▶ _TASK INSTRUCTIONS_: Count how many lines in the following data hold the word "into". Your answer is the number and nothing else.

▶ _MATERIALS PROVIDED_:

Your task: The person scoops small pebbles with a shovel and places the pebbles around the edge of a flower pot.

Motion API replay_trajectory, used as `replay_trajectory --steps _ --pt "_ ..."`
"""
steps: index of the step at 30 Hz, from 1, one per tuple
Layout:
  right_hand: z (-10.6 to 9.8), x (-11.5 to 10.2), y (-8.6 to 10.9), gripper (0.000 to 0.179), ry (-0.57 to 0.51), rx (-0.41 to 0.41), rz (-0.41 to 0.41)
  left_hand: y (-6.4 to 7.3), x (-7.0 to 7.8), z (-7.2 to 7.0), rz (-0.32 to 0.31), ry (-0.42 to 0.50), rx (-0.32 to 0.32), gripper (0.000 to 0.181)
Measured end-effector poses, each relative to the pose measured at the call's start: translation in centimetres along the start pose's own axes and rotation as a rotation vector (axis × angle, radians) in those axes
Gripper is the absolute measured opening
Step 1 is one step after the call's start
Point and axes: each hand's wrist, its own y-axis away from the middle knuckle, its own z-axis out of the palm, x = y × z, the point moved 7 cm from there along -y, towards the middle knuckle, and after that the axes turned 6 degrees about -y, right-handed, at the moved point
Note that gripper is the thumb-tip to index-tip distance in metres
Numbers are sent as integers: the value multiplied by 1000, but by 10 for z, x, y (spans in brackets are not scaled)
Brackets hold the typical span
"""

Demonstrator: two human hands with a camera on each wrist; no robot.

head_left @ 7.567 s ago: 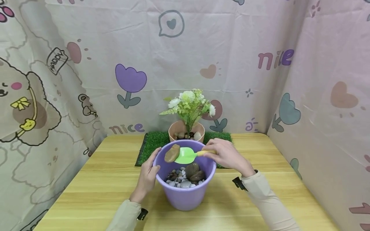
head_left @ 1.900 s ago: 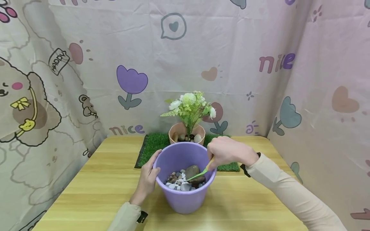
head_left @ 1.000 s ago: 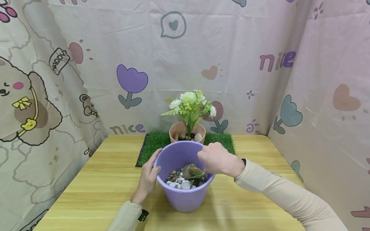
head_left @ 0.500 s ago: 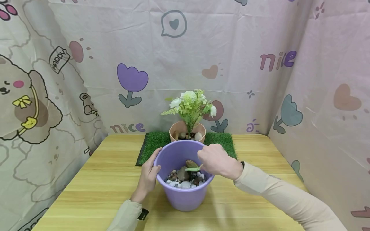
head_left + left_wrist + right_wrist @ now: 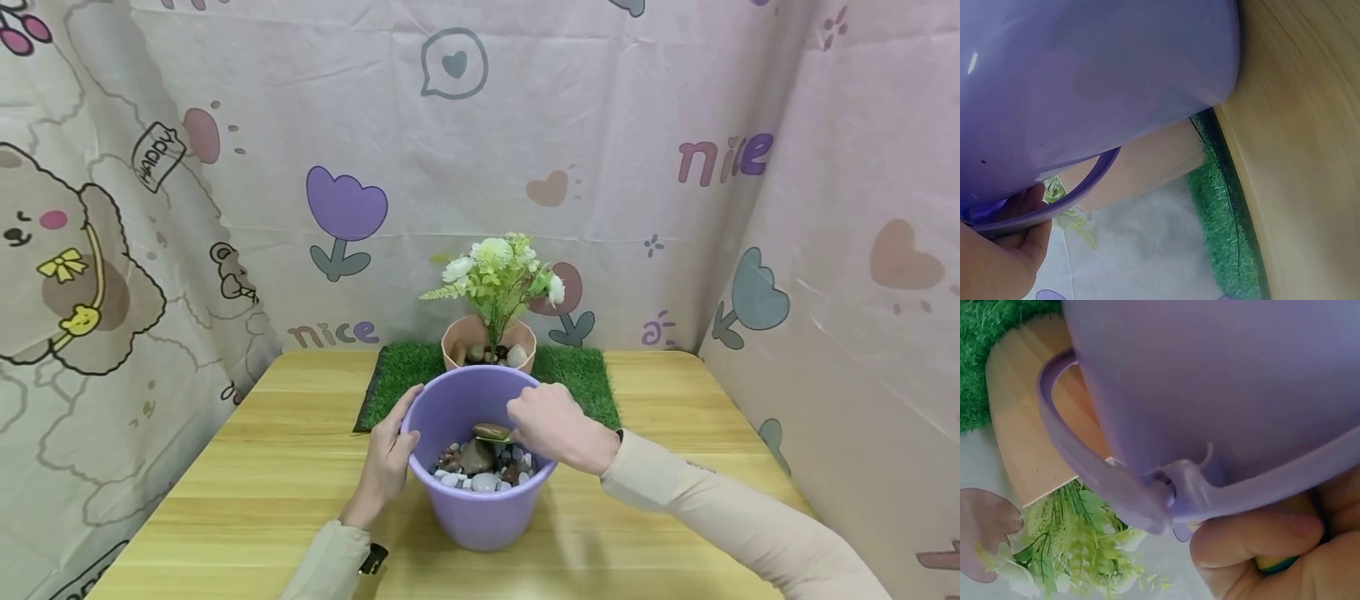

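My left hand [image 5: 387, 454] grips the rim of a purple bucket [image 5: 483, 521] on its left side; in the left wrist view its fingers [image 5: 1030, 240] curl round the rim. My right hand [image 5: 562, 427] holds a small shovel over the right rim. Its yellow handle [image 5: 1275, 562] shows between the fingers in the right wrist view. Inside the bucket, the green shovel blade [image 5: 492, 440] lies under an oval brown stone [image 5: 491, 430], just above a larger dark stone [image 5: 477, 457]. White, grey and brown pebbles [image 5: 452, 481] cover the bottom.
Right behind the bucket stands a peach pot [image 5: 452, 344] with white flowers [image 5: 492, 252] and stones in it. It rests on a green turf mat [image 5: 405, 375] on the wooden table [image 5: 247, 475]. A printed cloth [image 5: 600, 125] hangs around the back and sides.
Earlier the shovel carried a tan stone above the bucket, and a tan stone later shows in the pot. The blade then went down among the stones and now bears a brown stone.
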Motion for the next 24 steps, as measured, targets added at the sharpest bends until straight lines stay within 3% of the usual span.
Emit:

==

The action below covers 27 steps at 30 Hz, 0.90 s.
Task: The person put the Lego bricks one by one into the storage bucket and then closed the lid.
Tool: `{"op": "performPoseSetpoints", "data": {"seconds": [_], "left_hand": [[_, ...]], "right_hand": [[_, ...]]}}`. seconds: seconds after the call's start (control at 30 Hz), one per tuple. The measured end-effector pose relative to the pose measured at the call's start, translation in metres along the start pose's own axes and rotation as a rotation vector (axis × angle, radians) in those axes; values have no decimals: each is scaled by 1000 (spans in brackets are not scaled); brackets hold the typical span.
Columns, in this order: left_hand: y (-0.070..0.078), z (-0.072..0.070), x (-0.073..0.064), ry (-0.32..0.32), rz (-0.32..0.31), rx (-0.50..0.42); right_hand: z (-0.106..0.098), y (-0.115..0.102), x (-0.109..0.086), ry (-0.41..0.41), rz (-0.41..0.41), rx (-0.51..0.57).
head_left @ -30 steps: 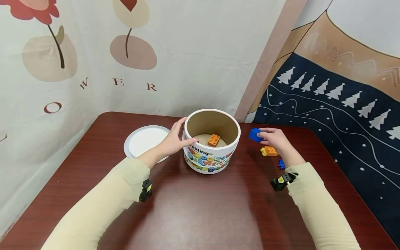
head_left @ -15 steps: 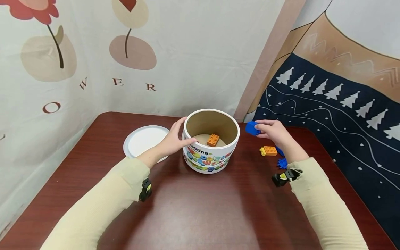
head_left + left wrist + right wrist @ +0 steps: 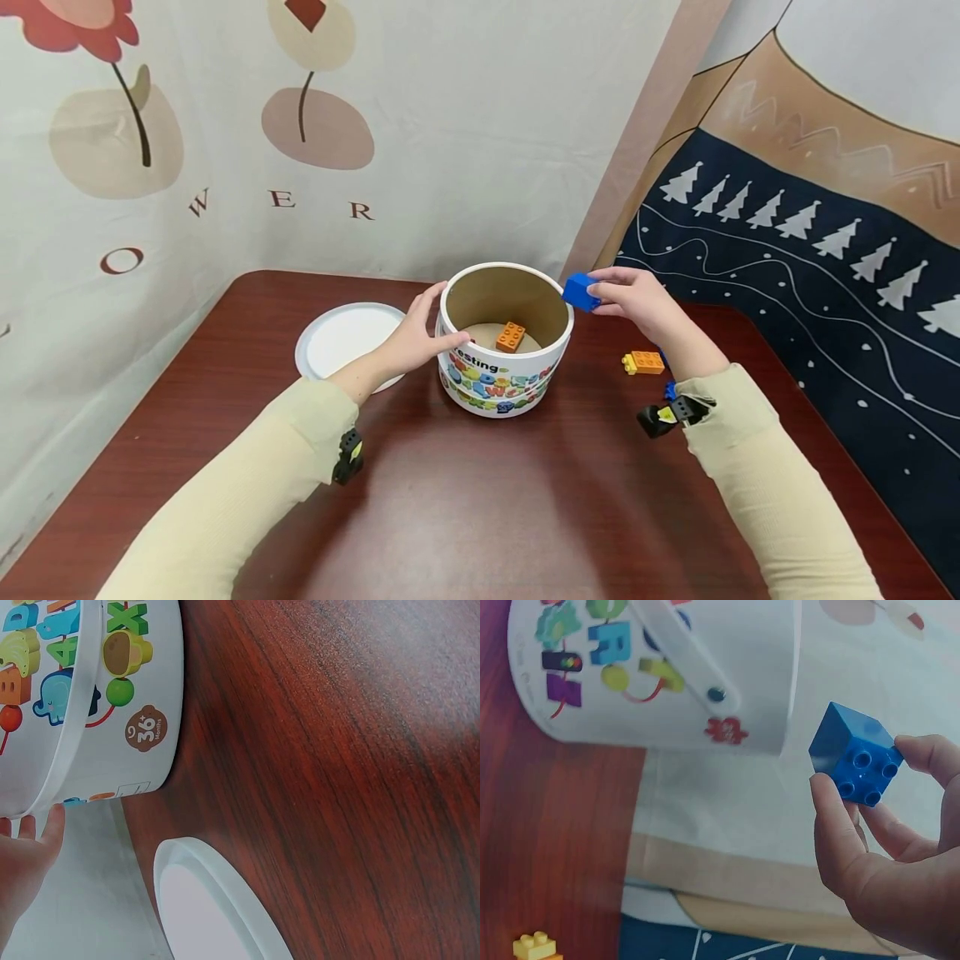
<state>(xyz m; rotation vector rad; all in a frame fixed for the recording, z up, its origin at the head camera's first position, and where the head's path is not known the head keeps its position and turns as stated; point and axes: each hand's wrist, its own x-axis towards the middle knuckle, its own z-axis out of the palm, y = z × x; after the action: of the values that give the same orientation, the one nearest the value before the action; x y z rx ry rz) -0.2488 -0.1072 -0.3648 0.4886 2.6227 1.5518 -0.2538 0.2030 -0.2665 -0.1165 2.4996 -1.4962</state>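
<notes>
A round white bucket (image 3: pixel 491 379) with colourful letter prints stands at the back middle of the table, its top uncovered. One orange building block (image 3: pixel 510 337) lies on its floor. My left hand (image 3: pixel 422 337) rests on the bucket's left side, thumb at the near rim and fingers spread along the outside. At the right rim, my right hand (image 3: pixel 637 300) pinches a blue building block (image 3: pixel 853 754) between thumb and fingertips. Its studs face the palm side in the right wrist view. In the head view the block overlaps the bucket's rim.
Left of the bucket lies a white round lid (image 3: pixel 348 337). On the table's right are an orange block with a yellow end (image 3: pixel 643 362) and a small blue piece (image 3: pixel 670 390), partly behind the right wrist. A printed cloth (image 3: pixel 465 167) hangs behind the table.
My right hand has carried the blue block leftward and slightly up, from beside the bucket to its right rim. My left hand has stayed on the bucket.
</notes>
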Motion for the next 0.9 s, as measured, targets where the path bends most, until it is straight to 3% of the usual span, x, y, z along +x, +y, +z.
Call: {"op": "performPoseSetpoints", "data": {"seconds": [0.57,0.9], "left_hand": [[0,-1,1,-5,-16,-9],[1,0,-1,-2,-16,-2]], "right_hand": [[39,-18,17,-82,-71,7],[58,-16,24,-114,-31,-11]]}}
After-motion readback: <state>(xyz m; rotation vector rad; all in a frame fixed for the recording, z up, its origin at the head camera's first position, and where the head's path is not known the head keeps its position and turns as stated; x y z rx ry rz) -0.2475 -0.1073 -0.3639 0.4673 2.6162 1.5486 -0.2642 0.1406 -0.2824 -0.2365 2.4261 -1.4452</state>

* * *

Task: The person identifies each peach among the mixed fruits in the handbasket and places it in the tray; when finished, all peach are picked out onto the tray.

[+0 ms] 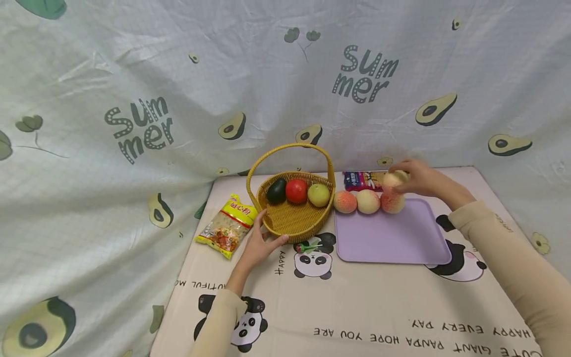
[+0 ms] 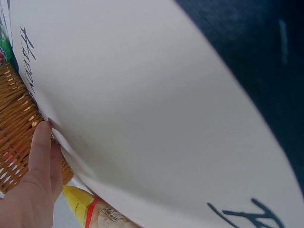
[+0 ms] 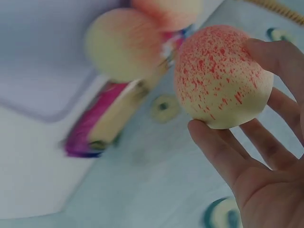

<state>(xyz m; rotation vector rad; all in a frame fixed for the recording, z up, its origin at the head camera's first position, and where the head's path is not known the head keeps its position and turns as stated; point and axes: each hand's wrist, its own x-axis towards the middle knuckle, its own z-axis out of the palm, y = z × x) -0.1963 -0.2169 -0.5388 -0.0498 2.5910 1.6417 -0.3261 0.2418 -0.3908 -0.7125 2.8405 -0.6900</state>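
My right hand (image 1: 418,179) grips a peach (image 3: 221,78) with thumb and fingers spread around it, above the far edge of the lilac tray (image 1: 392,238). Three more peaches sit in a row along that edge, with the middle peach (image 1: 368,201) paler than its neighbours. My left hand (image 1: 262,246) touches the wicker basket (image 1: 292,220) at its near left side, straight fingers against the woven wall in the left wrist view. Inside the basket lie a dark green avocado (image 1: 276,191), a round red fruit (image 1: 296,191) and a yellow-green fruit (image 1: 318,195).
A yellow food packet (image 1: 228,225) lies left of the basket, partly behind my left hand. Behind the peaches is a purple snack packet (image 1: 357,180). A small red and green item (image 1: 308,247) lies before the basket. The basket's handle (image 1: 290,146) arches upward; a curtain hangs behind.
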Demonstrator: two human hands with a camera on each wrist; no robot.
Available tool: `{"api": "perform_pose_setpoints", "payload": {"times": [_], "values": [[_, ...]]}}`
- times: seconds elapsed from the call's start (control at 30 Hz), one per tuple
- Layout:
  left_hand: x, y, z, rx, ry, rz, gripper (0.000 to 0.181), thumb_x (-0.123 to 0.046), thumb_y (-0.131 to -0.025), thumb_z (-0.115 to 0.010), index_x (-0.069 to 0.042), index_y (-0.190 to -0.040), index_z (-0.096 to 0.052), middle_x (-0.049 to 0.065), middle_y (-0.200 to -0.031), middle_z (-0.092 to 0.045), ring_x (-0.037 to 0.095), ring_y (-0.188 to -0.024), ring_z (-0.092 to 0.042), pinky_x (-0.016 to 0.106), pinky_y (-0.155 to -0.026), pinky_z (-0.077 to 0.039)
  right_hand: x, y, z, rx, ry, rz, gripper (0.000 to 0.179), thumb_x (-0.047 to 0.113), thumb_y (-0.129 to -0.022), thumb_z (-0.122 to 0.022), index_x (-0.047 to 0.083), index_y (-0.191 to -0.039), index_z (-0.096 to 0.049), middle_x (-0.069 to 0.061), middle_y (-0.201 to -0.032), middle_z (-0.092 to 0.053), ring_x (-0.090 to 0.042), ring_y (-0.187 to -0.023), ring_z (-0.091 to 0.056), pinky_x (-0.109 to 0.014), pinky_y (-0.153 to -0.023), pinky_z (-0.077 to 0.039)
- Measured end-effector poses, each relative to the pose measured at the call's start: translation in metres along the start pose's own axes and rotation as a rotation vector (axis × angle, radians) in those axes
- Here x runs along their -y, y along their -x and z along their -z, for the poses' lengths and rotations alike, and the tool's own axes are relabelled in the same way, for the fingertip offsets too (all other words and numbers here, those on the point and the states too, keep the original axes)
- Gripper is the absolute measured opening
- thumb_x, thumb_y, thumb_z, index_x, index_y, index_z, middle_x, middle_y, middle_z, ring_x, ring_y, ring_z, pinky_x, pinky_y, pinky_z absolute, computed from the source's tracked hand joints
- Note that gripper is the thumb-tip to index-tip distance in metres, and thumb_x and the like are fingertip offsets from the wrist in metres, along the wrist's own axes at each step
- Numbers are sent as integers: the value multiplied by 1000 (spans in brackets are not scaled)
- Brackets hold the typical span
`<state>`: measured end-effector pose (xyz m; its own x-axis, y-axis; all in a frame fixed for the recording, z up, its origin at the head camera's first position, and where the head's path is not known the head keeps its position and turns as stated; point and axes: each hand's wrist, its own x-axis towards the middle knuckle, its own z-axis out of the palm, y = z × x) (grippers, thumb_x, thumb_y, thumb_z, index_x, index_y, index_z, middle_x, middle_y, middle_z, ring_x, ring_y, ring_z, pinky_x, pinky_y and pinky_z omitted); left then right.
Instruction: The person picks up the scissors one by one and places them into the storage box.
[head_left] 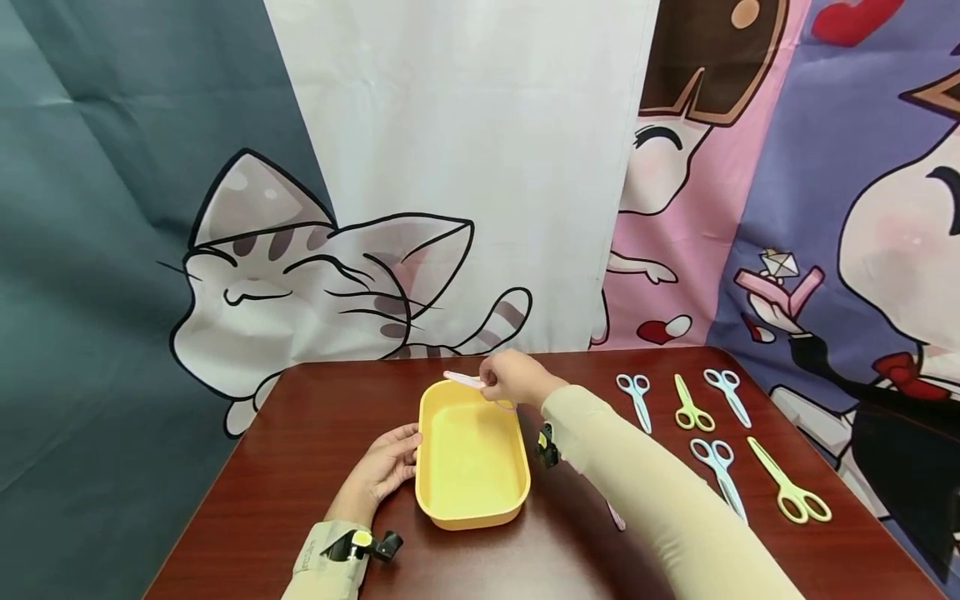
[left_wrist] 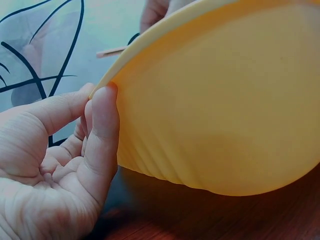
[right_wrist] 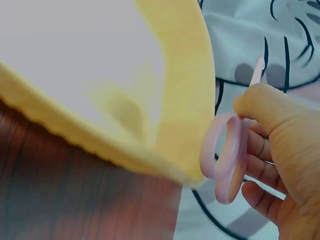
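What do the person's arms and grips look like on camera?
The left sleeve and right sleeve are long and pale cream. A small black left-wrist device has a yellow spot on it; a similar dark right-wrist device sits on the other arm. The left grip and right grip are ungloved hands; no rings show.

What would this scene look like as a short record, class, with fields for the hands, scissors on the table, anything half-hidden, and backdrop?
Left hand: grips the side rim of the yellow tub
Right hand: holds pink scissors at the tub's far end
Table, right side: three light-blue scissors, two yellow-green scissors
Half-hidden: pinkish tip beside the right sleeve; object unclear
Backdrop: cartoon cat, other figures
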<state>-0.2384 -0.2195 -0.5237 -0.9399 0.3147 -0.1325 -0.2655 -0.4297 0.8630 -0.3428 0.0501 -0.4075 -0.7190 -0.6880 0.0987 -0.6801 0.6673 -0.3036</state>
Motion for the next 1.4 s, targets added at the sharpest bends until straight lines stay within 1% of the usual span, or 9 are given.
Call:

▶ _WRITTEN REPLY_: 2